Drugą główną postacią jest Vera Berg - dziennikarka, która już kiedyś miała styczność z podobnym morderstwem (chociaż wtedy ofiara przeżyła), teraz pracuje w Sztokholmie w gazecie, ale ma dużo osobistych problemów. Jednym z nich jest były facet, który zostawił ją ze swoim dzieckiem. Teraz Vera opiekuje się jego synem, chociaż on chciałby je odzyskać i dlatego gang motocyklowy ją nachodzi. Nie ma łatwo dziewczyna.
Tak naprawdę spotkanie tej dwójki zaczyna się po jakimś czasie, nie znają się, a przez to nie do końca sobie ufają. Zwłaszcza, że Tomas ma dwójkę młodszych braci, którzy mają podobną przeszłość do niego. Tyle, że Tomas zmienił swoje nastawienie i życie. Ale jest bratem, a to wszystko zmienia.
Vera i Tomas mają sprawę do rozwiązania, nie jest to proste zadanie. Tym bardziej, że jednym z podejrzanych jest gwiazda filmu i seriali Micael Beatt. Ale czy on mógłby to zrobić? Czy ma alibi? Czy nie byłoby to zbyt proste?
Gdy czytałam książkę miałam kilka typów, kto mógł zabijać. Nie sprawdziły się moje typy... Ale to dobrze, bo dzięki temu coś się działo i było to zaskoczenie do pewnego momentu.

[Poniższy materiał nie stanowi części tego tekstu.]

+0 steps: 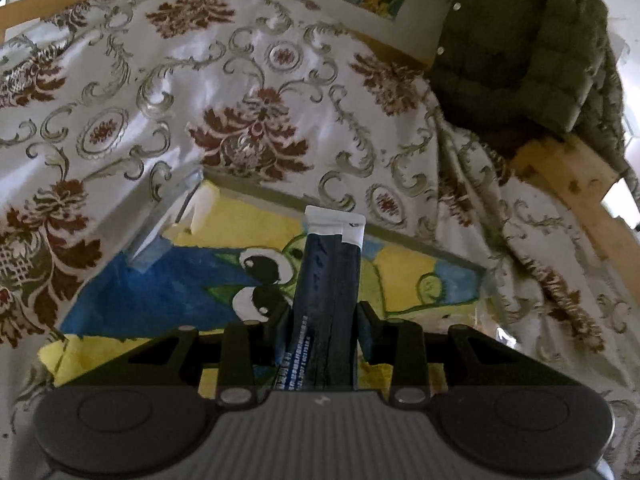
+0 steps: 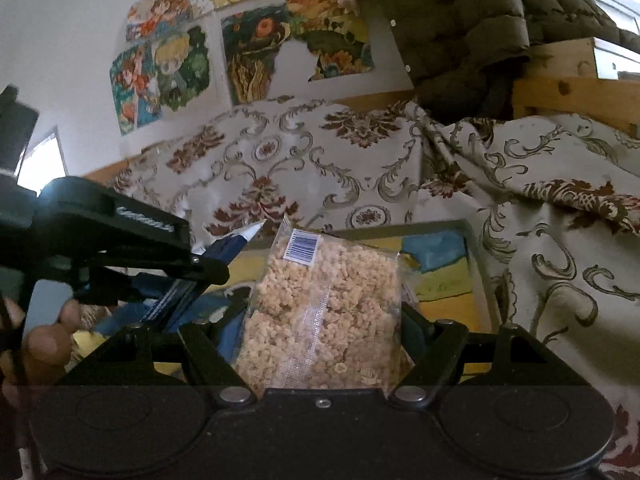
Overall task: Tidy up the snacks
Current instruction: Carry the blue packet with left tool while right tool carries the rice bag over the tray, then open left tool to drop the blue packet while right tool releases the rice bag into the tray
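Observation:
In the left wrist view my left gripper [image 1: 325,320] is shut on a dark blue snack packet [image 1: 326,280] with a white sealed top, held upright above a shallow box [image 1: 132,296] whose floor carries a blue and yellow cartoon drawing. In the right wrist view my right gripper [image 2: 322,320] is shut on a clear bag of beige puffed snack [image 2: 324,304] with a barcode label, over the same box [image 2: 440,276]. The left gripper [image 2: 208,268] with its blue packet [image 2: 228,248] shows at the left of that view, close beside the bag.
A floral cream and maroon cloth [image 1: 248,92] covers the surface around the box and drapes off to the right. An olive quilted jacket [image 1: 532,52] hangs over a wooden frame [image 1: 568,172]. Cartoon posters [image 2: 168,72] hang on the wall. A hand [image 2: 48,340] grips the left tool.

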`<state>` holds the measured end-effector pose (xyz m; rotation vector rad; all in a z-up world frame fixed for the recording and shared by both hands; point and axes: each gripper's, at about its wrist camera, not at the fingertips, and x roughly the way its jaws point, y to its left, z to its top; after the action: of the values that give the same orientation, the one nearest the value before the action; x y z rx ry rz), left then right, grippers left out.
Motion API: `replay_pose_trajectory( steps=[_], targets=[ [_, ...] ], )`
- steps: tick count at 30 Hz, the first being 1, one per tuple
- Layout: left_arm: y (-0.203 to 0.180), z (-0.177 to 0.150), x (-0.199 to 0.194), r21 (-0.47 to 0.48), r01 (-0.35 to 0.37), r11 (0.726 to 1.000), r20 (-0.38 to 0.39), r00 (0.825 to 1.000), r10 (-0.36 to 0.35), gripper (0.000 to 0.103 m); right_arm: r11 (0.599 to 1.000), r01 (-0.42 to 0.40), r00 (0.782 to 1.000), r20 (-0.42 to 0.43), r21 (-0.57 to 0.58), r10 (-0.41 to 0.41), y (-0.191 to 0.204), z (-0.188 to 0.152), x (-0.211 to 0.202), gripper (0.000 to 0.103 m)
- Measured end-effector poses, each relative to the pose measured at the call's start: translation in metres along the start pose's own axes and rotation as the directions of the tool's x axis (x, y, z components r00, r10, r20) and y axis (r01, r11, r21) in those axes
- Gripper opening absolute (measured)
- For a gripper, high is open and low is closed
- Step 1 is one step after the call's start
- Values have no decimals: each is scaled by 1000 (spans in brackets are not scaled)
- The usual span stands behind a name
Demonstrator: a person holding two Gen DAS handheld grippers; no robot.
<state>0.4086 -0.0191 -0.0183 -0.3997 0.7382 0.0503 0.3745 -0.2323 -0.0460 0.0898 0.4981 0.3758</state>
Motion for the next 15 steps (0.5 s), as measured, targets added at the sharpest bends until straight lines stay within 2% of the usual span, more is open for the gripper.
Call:
replay_pose_trajectory(
  steps=[5,8,15],
  targets=[
    [9,-7,12,1,-36,999,-20,999,36,38,997,28,999,-36,-71,-30,10,-10,9,77],
    [15,-11,14,-12,-46,999,-21,999,46,38,993,36,999,-35,-109,-40,15,-13,9,77],
    [14,-19,17,27,-78,997,-24,997,78,39,986,55,998,-34,-156,-61,20,-16,12,78]
  ],
)
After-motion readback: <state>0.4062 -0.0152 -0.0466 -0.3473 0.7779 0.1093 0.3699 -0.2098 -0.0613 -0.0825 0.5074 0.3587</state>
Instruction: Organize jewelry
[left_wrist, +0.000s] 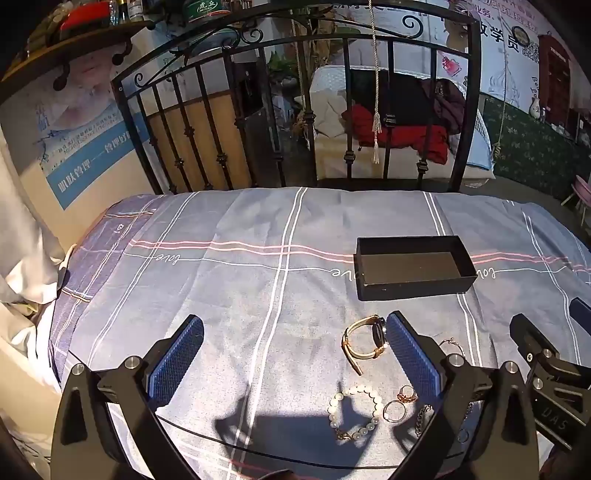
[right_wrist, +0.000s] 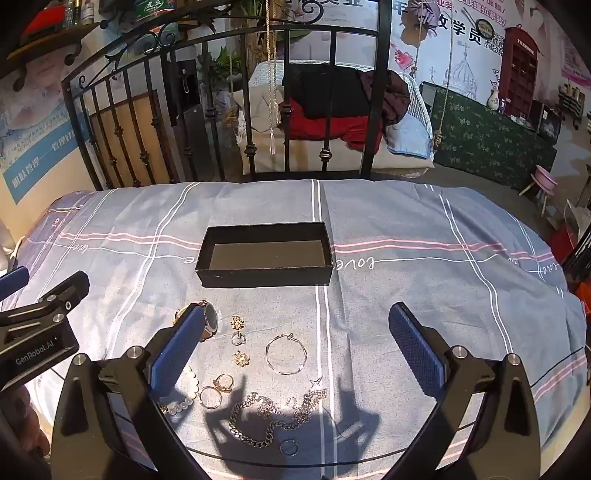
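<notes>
Left tool (left_wrist: 293, 334): fingers spread wide, nothing between them, held above the bed (left_wrist: 258, 295). Right tool (right_wrist: 297, 326): likewise spread wide and empty.

Between and just ahead of the right tool's fingers lies most of the jewelry: a thin bangle (right_wrist: 286, 354), two gold flower earrings (right_wrist: 242, 358), a heavy chain (right_wrist: 255, 424) nearest the tool, and gold rings (right_wrist: 216, 389) toward its left finger. The watch (right_wrist: 208, 319) sits partly hidden behind that left fingertip; in the left view the watch (left_wrist: 365, 341) lies just inside the left tool's right finger, with the pearl bracelet (left_wrist: 356, 411) below it.

The black box (right_wrist: 264, 273) stands open and empty, beyond the jewelry, straight ahead of the right tool and ahead-right of the left tool. Its long axis runs across the tools' line of sight.

Judgement: the right tool is the nearer and better centred on the pieces; any piece must travel forward, away from the tool, into the box. No piece is yet placed.
</notes>
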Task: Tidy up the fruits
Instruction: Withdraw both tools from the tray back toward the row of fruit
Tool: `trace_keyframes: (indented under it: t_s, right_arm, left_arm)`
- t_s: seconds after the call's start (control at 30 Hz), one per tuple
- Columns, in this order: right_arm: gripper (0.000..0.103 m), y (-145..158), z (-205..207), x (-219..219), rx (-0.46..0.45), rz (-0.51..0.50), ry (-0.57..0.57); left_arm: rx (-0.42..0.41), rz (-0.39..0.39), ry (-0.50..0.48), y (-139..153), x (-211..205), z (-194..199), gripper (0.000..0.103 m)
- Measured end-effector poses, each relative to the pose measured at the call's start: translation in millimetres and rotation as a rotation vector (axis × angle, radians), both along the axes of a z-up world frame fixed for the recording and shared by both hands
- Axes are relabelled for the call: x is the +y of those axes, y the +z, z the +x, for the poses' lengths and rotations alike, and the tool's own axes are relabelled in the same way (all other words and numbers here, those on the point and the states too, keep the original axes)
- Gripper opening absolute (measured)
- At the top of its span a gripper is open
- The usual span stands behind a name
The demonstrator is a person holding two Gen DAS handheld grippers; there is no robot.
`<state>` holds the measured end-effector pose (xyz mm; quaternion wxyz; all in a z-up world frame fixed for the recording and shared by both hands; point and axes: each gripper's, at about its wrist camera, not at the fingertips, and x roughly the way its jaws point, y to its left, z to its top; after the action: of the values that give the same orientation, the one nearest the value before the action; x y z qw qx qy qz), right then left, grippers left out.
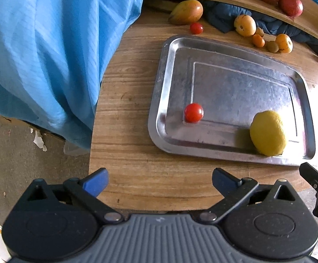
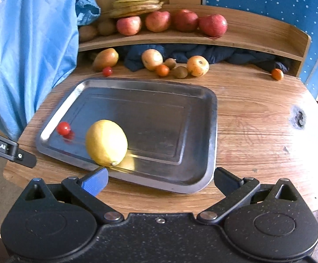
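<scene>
A steel tray lies on the round wooden table. On it rest a yellow lemon near the front rim and a red cherry tomato at its left side. My left gripper hangs wide open over the bare table in front of the tray, nothing between its blue fingers. My right gripper is also wide open, above the tray's near rim, just short of the lemon and apart from it.
Behind the tray lie a mango, another cherry tomato, yellow fruits, kiwis and small oranges by a dark blue cloth. A wooden shelf carries apples and bananas. A blue sheet hangs at the left.
</scene>
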<state>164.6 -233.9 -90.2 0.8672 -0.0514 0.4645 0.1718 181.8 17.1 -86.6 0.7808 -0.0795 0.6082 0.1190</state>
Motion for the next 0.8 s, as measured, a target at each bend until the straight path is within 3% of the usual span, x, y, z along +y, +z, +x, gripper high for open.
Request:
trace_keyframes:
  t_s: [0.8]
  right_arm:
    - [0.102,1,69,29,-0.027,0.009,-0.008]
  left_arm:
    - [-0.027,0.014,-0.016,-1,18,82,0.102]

W tej książce nic nie jest proste, ale dzięki temu jest trzymanie w napięciu do ostatniej strony. Są włamania, są kolejne morderstwa, jest również życie prywatne, czy też jak w tamtych czasach wyglądało życie dziennikarzy czy też policjantów. Internet, telefony komórkowe były, ale nie tak jak w dzisiejszym świecie. Chociaż tam w 1994 roku dużo osób posiadało komórki, to inny świat niż Polska wtedy. Ciekawie się to czyta, poprzez właśnie takie nowinki.

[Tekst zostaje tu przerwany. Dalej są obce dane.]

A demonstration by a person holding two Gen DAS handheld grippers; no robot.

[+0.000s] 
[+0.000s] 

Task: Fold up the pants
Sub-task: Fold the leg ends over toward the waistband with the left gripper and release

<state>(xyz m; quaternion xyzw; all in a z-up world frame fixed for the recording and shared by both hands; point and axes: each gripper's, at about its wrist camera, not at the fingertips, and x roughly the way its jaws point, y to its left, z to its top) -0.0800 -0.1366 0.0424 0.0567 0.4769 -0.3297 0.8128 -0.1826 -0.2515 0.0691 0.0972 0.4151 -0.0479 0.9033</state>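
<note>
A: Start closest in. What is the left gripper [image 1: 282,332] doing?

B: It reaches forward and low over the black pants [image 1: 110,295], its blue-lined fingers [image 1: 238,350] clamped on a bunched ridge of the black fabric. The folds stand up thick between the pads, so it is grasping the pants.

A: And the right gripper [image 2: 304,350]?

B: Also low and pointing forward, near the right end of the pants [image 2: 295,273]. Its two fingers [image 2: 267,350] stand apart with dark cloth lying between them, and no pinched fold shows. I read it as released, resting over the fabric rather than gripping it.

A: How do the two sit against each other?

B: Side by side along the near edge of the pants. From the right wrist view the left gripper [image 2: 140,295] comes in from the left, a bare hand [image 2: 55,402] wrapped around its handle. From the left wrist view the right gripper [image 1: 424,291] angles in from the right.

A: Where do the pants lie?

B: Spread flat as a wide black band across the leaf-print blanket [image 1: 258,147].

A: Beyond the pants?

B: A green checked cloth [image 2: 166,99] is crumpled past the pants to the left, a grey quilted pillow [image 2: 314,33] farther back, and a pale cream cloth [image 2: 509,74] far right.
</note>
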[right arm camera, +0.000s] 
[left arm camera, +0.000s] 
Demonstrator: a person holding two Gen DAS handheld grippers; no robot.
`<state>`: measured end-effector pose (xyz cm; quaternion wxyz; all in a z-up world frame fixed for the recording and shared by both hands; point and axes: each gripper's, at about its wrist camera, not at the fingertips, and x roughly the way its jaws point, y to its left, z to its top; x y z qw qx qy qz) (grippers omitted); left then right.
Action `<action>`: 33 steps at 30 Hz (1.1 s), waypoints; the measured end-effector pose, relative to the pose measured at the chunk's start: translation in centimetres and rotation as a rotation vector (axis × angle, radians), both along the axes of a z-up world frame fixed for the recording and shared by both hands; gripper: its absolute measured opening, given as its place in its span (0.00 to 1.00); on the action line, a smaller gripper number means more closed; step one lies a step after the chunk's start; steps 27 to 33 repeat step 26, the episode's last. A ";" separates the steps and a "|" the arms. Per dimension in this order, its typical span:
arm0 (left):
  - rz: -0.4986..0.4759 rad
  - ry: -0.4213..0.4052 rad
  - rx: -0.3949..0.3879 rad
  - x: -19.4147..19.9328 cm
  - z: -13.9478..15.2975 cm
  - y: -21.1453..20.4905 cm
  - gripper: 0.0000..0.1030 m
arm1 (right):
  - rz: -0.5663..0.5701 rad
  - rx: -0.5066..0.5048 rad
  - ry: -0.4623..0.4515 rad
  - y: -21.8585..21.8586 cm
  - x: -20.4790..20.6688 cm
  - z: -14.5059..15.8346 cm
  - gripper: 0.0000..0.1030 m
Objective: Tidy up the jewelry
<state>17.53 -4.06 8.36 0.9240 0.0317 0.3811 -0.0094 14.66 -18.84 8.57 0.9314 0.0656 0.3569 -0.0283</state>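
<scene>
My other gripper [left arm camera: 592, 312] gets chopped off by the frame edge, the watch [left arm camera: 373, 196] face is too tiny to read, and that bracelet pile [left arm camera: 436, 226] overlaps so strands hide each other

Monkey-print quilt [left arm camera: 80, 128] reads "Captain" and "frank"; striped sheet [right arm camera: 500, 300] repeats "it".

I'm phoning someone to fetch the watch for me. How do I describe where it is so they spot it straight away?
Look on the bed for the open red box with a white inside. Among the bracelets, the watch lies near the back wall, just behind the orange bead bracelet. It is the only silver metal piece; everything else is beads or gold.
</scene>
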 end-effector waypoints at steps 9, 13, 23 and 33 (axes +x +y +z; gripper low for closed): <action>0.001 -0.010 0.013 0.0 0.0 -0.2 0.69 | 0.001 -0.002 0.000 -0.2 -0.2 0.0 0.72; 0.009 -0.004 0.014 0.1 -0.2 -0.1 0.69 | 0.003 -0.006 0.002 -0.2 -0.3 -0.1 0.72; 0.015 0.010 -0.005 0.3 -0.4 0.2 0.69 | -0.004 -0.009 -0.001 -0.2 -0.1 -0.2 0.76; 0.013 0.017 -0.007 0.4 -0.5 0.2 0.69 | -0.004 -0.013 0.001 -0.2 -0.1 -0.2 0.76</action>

Książka może nie należy do łatwych, ale dobrze się ją czyta, jest ciekawa i mnie wciągnęła do swojego świata. Końcówka, ten ostatni rozdział miał otwarte zakończenie, może będzie druga część? Z chęcią bym przeczytała wtedy. Bo tak naprawdę nie można kończyć w taki sposób i zostawiać swoich czytelników z niepewnością.
Polecam!
Poniższa notka od wydawcy
W cieniu masowej strzelaniny w szwedzkim Falun latem 1994 roku, dochodzi do kolejnego morderstwa. Znaleziono uduszoną kobietę. Wkrótce okazuje się, że jest to jedna z wielu ofiar zamordowanych w podobny sposób.
Odnalezieniem sprawcy zajmuje się Tomas Wolf, funkcjonariusz policji, który niedawno powrócił z misji pokojowej w Bośni. Z pomocą przychodzi mu Vera Berg, dziennikarka wieczornych wiadomości, która ucieka przed szukającym zemsty byłym chłopakiem i jego gangiem motocyklowym.
Głównym podejrzanym jest popularny aktor filmowy Micael Beatt, jednak zarówno Vera jak i Tomas podejrzewają, że prawdziwy morderca jest zupełnie bliżej śledztwa niż się wszystkim wydaje.
Pascal Engman – pisarz i dziennikarz wieczornej gazety „Expressen”. Od debiutu w 2017 roku cieszy się uznaniem krytyków i czytelników na całym świecie. Seria książek o detektyw Vanessie Frank przetłumaczona na 19 języków uczyniła go jednym z najpopularniejszych szwedzkich autorów kryminałów.
Johannes Selåker – pisarz i dziennikarz, który pracował jako dyrektor ds. wiadomości oraz redaktor naczelny w „Aftonbladet”, „Expressen” i „Aller Media”. Był odpowiedzialny za prowadzenie głównych śledztw ruchu #metoo w 2017 roku. Jako autor zadebiutował powieścią sensacyjną w 2020 roku.